Leave out all lines before the one containing "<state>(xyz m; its", and copy that line and all the rest below it exactly.

*INFORMATION SHOWN*
........

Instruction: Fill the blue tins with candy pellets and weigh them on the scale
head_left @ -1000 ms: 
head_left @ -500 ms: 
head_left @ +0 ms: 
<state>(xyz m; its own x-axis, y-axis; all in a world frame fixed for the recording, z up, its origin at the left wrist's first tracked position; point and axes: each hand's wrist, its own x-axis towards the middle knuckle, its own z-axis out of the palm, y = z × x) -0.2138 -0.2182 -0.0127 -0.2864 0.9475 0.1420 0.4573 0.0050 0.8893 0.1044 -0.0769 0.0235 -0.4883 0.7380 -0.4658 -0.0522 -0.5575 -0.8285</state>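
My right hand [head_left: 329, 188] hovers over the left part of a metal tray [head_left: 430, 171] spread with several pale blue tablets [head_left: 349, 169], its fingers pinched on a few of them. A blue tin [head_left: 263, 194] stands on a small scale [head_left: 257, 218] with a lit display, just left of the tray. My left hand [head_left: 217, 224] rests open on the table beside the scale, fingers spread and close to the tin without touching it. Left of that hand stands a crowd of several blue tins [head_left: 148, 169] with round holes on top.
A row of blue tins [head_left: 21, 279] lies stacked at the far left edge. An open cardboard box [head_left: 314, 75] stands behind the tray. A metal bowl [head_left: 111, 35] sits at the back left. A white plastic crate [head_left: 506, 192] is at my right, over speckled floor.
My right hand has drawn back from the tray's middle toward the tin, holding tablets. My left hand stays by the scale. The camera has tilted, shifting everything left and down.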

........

*WRITTEN RESPONSE*
<state>(xyz m; its own x-axis, y-axis; all in a world frame fixed for the recording, z up, its origin at the left wrist's first tracked position; point and axes: each hand's wrist, its own x-axis towards the middle knuckle, its own z-axis out of the palm, y = z × x) -0.2138 -0.2182 -0.0127 -0.2864 0.9475 0.1420 0.4573 0.0050 0.8893 0.1044 -0.0769 0.0235 -0.4883 0.7380 -0.4658 -0.0522 -0.5575 -0.8285</state>
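My right hand [head_left: 329, 188] hovers over the left part of a metal tray [head_left: 430, 171] spread with several pale blue tablets [head_left: 349, 169], its fingers pinched on a few of them. A blue tin [head_left: 263, 194] stands on a small scale [head_left: 257, 218] with a lit display, just left of the tray. My left hand [head_left: 217, 224] rests open on the table beside the scale, fingers spread and close to the tin without touching it. Left of that hand stands a crowd of several blue tins [head_left: 148, 169] with round holes on top.
A row of blue tins [head_left: 21, 279] lies stacked at the far left edge. An open cardboard box [head_left: 314, 75] stands behind the tray. A metal bowl [head_left: 111, 35] sits at the back left. A white plastic crate [head_left: 506, 192] is at my right, over speckled floor.
My right hand has drawn back from the tray's middle toward the tin, holding tablets. My left hand stays by the scale. The camera has tilted, shifting everything left and down.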

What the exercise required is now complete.